INNOVATING MENU TWIST: EXPLORING HOW FOOD BUSINESS ADOPTS LOCAL FOOD INNOVATION IN QUEZON CITY
Keywords:
local food innovation, quezon city, fusion cuisine, filipino flavors, modern dining, customer preferences, food business, culinary innovation, traditional and modern balance, restaurant evaluationAbstract
The food industry in Quezon City is increasingly embracing local food innovation, adopting a "menu twist" approach that incorporates unique, locally sourced ingredients into both traditional and contemporary dishes. This study aims to explore how restaurants in Quezon City utilize local food innovation to develop distinctive and competitive menus.

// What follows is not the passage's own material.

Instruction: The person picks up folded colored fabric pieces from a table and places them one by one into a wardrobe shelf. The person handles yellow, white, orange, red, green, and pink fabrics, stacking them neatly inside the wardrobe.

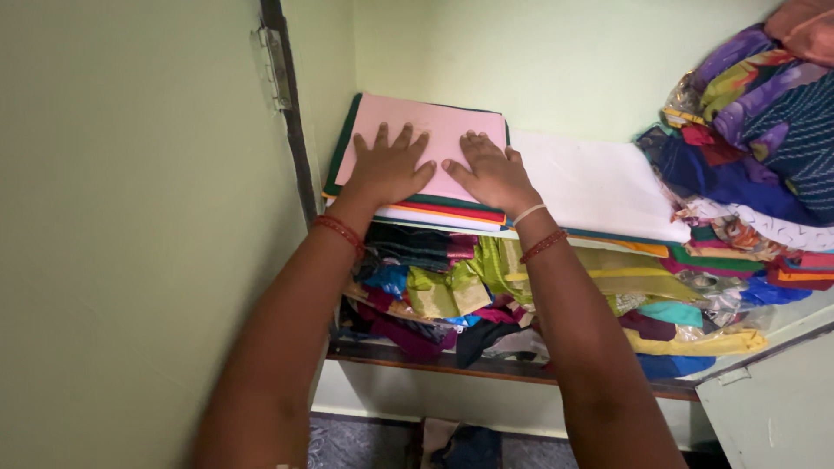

Specifically, it examines the motivations, methods, and strategies driving this innovation, while identifying the successes and challenges food businesses encounter in integrating local ingredients and flavors. Additionally, the study highlights best practices in sustainability, ethical sourcing, and customer education. Ultimately, it seeks to propose ways to support the growing trend of local food innovation for the benefit of both businesses and local communities. The research employed a quantitative design to enhance validity and reliability. A descriptive approach was used to investigate the innovation of the “Menu Twist” and how food businesses in Quezon City adopt local food innovation. Data were collected from 60 customers (20 per restaurant) across three establishments—Tres Filipino Twist, Mesa, and Storya Kitchen and Bar—using simple random sampling to ensure equal selection probability. The majority of respondents were between the ages of 23 and 32, with the age groups 23–27 and 28–32 equally representing the largest segments of the sample. Female participants made up 53% of the total, indicating a slightly higher inclination among women to explore innovative local cuisine. Additionally, 42% of respondents reported visiting these food businesses occasionally, suggesting that customer interest is driven more by the novelty and variety of offerings than by routine dining habits. The study found that food businesses in Quezon City effectively embrace local food innovation, appealing especially to respondents aged 23–32, the majority of whom were female. There was a strong interest in fusion cuisine and creative food experiences, with most participants dining occasionally, suggesting a desire for variety and discovery. Restaurants such as Tres, Mesa, and Storya were praised for skillfully blending traditional Filipino flavors with modern twists. Respondents valued the consistent quality and thoughtful presentation of new dishes, noting that these innovations maintained cultural authenticity while catering to contemporary tastes.